Nach der herben Enttäuschung, hätte ich mir den zweiten Film "Spiel um dein Leben" am liebsten nicht mehr angesehen, tat dies aber trotzdem aus Neugierde. Die Ausgangssituation des Thrillers ist ungleich bizarrer: Der junge Mann Nick, ein Taxifahrer, der von einer großen Filmkarriere träumt, stellt eines Tages fest, dass sein Leben von anderen Mächten kontrolliert wird. So spielen ihm seine neue Geliebte Eve und sein Freund Plato nur etwas vor. Sie sind handelnde Personen in einem Spiel, bei dem Nick selbst unfreiwillig die Hauprolle zu Teil wird. Davon ahnt er natürlich zunächst nichts. Zwar ist auch dieser Thriller nicht immer glaubwürdig, wobei mich vor allem wunderte, wie Nicks Konto so einfach geplündert werden konnte. Die interessante und wendungsreiche Storyline macht diese Mängel jedoch weitgehend wieder wett. Auch die Spannungsmomente kommen nicht zu kurz, vor allem die Schlussszene ist Suspense pur. Die Besetzung mit Ben Becker und Heino Ferch ist top. Fazit: Inhaltlich mit "The Game" vergleichbar, aber nicht ganz so gut, jedoch für einen unterhaltsamen TV-Abend geeignet.

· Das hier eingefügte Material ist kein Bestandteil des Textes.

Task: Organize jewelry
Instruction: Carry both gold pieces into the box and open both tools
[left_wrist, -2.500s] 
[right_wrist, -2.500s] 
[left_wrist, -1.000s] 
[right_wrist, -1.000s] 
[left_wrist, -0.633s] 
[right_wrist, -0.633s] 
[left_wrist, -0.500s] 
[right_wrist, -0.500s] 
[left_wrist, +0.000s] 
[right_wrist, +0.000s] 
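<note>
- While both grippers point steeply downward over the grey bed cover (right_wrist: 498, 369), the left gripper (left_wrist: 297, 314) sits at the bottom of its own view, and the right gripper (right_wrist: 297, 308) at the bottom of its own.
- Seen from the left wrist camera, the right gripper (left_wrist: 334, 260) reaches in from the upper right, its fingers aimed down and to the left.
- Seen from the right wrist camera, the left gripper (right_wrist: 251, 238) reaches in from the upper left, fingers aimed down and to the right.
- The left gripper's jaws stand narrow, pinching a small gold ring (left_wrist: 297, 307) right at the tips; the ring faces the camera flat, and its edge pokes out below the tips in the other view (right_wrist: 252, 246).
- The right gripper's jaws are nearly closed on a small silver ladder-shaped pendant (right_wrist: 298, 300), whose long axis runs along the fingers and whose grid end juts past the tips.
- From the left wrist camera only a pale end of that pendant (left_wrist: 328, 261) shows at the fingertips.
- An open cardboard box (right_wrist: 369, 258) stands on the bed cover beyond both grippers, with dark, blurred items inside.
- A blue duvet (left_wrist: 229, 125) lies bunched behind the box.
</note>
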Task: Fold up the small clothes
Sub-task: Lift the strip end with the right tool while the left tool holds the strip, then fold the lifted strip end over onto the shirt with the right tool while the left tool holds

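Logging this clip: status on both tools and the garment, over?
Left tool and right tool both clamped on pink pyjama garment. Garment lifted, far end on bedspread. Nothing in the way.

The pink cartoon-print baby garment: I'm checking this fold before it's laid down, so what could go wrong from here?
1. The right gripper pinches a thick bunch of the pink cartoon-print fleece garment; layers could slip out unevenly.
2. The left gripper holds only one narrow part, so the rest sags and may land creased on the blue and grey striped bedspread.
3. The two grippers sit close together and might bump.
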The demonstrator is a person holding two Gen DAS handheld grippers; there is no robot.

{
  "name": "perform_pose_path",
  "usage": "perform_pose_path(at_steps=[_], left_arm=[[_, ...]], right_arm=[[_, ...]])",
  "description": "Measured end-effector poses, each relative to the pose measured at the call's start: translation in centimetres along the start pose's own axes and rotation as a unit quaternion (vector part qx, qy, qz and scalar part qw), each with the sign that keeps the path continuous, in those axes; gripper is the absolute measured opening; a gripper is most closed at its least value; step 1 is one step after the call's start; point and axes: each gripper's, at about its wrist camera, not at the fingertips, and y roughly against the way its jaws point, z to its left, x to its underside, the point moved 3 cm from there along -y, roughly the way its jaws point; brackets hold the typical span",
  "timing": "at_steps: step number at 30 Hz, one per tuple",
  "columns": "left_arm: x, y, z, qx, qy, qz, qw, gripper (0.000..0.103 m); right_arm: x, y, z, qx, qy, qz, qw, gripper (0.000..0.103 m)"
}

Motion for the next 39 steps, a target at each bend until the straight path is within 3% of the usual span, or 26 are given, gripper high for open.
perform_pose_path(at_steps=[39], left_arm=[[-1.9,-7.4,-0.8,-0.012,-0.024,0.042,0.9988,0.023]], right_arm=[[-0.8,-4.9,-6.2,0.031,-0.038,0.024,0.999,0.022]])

Noch kurz einige Bemerkungen zur DVD: Bild- und Tonqualität sind kaum als zeitgemäß zu bezeichnen. Die Tonspur liegt nur in Stereo vor und das leicht verrauschte Bild ist kaum besser als VHS-Standard. Es fehlen der Kontrast und die Tiefenschärfe. "Spiel um dein Leben" schien mir im Vergleich zu "Der Skorpion" qualitativ etwas besser zu sein. Weitere Trailer gibt es nicht zu sehen, was angesichts der Gesamtlaufzeit von 200 Minuten nicht negativ ins Gewicht fällt.